One of the best-selling Korean War histories of recent years devotes an entire six-page chapter to a discussion of Douglas MacArthur's mother.1 However, that 719-page book, by a celebrated American popular historian, spares not a single word to inform the reader that massive numbers of innocent Korean civilians—perhaps two million or more—were killed in that war, many at the hands of the US forces under the same General MacArthur.

"The subject of civilian casualties occupies a marginal place in the American memory of the Korean War,"2 Su-kyoung Hwang, with mild understatement, concludes in her Korea's Grievous War. Hwang's book is a powerful, deeply researched, passionately delivered antidote to this blindness that, with a few honorable exceptions, has afflicted the historiography of the "forgotten war" for more than a half-century.

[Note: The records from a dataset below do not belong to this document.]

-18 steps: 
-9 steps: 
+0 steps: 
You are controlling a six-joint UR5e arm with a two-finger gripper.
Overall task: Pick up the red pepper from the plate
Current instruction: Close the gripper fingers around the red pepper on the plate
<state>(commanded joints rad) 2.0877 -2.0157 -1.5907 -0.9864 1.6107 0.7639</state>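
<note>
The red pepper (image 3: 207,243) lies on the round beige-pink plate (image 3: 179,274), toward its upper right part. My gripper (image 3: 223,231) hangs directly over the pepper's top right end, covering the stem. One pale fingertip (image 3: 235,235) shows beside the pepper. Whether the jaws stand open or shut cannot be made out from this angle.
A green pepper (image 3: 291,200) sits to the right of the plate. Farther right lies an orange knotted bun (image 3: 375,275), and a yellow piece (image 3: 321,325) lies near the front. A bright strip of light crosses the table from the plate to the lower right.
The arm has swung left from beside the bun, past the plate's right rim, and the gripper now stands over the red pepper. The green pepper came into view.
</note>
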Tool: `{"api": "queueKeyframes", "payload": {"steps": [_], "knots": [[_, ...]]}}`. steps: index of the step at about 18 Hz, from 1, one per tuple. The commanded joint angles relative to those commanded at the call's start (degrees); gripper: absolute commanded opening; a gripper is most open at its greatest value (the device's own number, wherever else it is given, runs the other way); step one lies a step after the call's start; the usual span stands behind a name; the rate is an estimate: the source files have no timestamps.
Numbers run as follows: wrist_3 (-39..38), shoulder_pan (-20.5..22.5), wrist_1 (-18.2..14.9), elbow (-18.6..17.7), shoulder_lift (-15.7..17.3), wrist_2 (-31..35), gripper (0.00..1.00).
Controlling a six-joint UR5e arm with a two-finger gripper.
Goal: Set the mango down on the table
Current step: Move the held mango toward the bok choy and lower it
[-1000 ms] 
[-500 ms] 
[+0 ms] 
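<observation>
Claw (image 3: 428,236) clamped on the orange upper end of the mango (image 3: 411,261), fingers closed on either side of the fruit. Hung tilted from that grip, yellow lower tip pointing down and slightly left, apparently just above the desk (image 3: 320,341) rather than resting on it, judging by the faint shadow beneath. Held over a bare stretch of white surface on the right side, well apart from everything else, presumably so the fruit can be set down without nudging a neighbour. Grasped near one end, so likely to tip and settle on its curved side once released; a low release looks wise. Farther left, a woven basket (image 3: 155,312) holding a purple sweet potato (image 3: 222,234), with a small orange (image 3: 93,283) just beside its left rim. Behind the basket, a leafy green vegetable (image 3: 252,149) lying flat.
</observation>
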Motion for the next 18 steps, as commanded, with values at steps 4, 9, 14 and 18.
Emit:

Hwang, a historian of modern Korea who teaches at the University of Sydney, notes that only in the past decade or so, as the South Korean police state faded farther into the past, have mainstream scholars and journalists begun to gather the declassified archival evidence and oral testimony that would shed light on this hidden history of mass political executions by the southern regime and widespread indiscriminate killings of noncombatants during the 1950 to 1953 conflict.3

South Korea's official Truth and Reconciliation Commission did pivotal investigative work, including excavation of mass graves, from 2005 to 2010. Hwang draws on its findings, as well as those of other Korean academic and journalistic investigators. But it is her own years of research—from the tranquil confines of US government archives to long, tearful hours of interviews with survivors—that impart a special power to this book.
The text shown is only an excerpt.